Small business owners are understandably attracted to the fuzzy value complexities of the big business world. We want to believe the value in our small business is created by something mysterious. Some unique decision we made in the past. Something we might personally treasure. Maybe we really love our brand, after all we spent tens of thousands of dollars with a consultant creating it.
Everyone loves the brand.
Doesn’t that brand make our business valuable?
Small Business Truth: Nothing “fuzzy” will overcomes the importance of meeting your buyer’s basic financial needs.
While there are multiple elements that can create value in a small business, they all pale in comparison to your basic financial results. If your small business doesn’t produce financial results that allow your buyer to earn a living and make payments on the debt they incur to buy your business, it’s unlikely you will ever sell your business. That is a simple, sell a small business truth that can be really hard for us to accept. (If you don’t believe it, try arguing with the logic here).
Are there exceptions to this? Sure. But do you want to try to build your successful exit around being the long-shot exception? Complicated, big business value elements don’t change the simple truth that for small business owners: “my results buy my business.”

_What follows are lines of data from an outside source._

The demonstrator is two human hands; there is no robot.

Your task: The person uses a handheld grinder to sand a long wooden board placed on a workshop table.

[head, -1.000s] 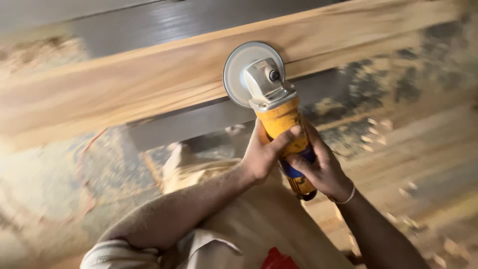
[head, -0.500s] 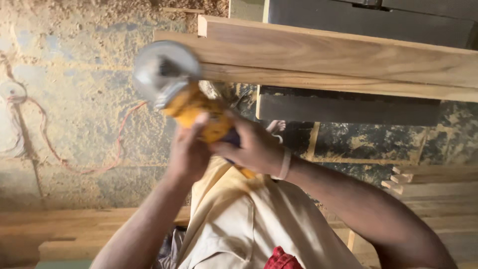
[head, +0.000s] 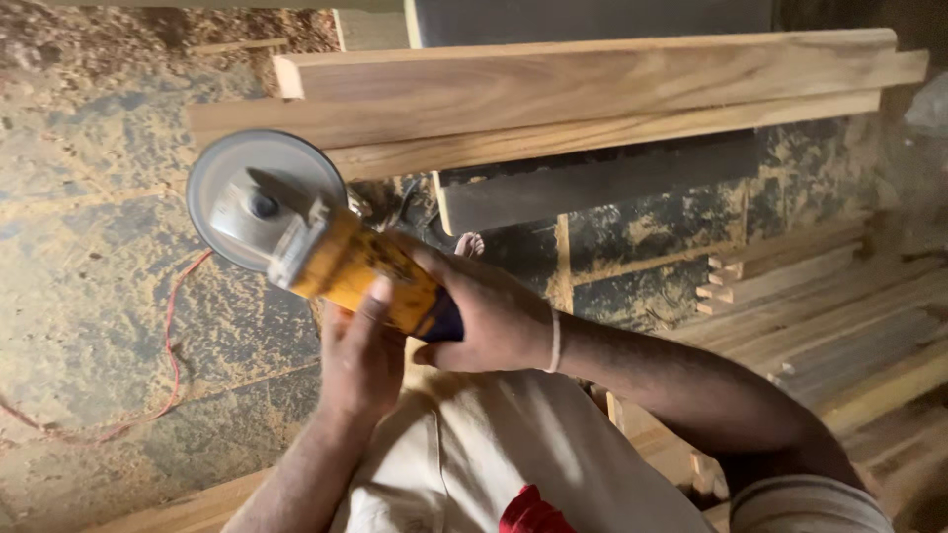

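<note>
Right hand fingers: the right hand (head: 494,316) is wrapped tight around the rear of the yellow angle grinder (head: 341,265), clenched over the dark blue end of the body. Pale band on that wrist.

Left hand fingers: the left hand (head: 357,357) comes up from underneath, thumb laid along the yellow casing, fingers cupping the underside. Looks like a support grip to me, steadying the weight while the other hand steers.

Grinder: held in the air, both hands on it, nose pointing up and left. Not touching any wood.

Disc: the round grey sanding disc (head: 259,197) faces the camera, tilted, just below and left of the plank ends. Can't tell if it's spinning.

Planks: a stack of long wooden planks (head: 592,89) lies across the top, ends staggered, resting on a dark metal frame (head: 592,183). My guess is they're raised there so the faces sit at working height.

Floor: concrete floor (head: 89,247) thick with sawdust, a red cable (head: 170,355) snaking across it on the left.

More timber: loose wooden strips (head: 780,271) stacked to the right, well apart from the grinder.

Clothing: cream shirt (head: 494,444) with something red at the bottom edge.
</note>
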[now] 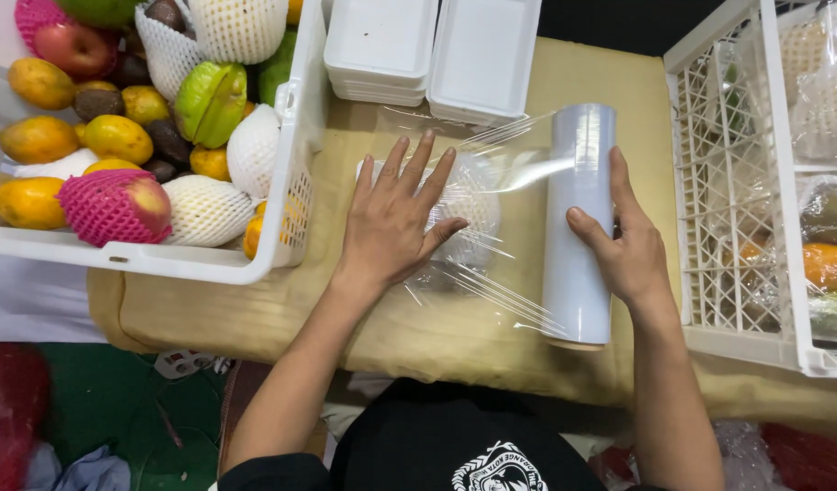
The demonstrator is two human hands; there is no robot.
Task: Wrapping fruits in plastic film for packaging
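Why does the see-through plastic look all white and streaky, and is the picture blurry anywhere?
In the head view, light glints off the wrinkles of the stretched cling film, making white streaks, and the tray under it looks hazy; the film roll shows a soft sheen; the left hand, right hand and fruit crate look sharp; lighting is even, shadows faint; the edges bend slightly.

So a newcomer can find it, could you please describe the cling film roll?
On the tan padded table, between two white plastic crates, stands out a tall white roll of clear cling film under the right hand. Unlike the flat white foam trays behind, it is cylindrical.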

#3. You Read: “We saw a 3x impact on value when our revenue rose to $200,000,000”.
How it hurts you:
Some big businesses sell at spectacular, multi-billion-dollar valuations before they ever show a penny of profit. They grow revenue to nose-bleed levels while eating through enormous amounts of capital, as they race to their public offering or private equity acquisition. When they sell, and the 26-year-old founder becomes the latest billionaire, press coverage overwhelms every outlet.

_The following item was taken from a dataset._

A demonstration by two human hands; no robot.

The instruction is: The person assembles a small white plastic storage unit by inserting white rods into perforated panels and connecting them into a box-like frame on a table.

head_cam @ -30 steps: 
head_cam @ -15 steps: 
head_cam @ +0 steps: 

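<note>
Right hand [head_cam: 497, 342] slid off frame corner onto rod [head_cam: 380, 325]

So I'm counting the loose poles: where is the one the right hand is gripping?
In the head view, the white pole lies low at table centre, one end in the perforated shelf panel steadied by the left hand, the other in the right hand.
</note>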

And we as small business owners conclude: revenue is good. It must represent great value to a potential buyer.
Small Business Truth: Revenue is easy. Profit is hard. Small business buyers buy profit.
Small businesses almost never sell because of their revenue, yet so many of us have read and believe that our business value is based on some multiple of revenue. Let go of that unicorn inspired myth. Revenue has value for your small business, but only because it contributes to this equation:
revenue – expense = profit
If your revenue doesn’t contribute to a profitable result, it would be a huge mistake to assume you’re creating value by growing your top line. Yet we read about the latest “unicorn” business sale and revenue is all they have to offer. It’s so easy for us to chase the latest unicorn story and think it applies to our small business.
Our Path is Hard and Made Harder by Big Business Stories
Creating a business you can sell is simple, but not easy. To do it right, it’s critical that you understand and focus on the simple elements that make a small business attractive to a buyer.
The sad truth is that most “sell a business” content is focused on big business stories. Unfortunately, that content does more harm than good for true small business owners. The three examples we’ve used above could have been any of 300 others. So much of what happens in the M&A space doesn’t apply to us. Our businesses are different.
They are small.
We will never play the “sell the business” game like they do. The rules are different. The incentives are different. It is not the same game.
Say that out loud: It’s not the same game.
Stop thinking it is.
A successful sale of your small business can be in your future, but only if you read that big business content with great discernment, or better yet, stop reading it entirely.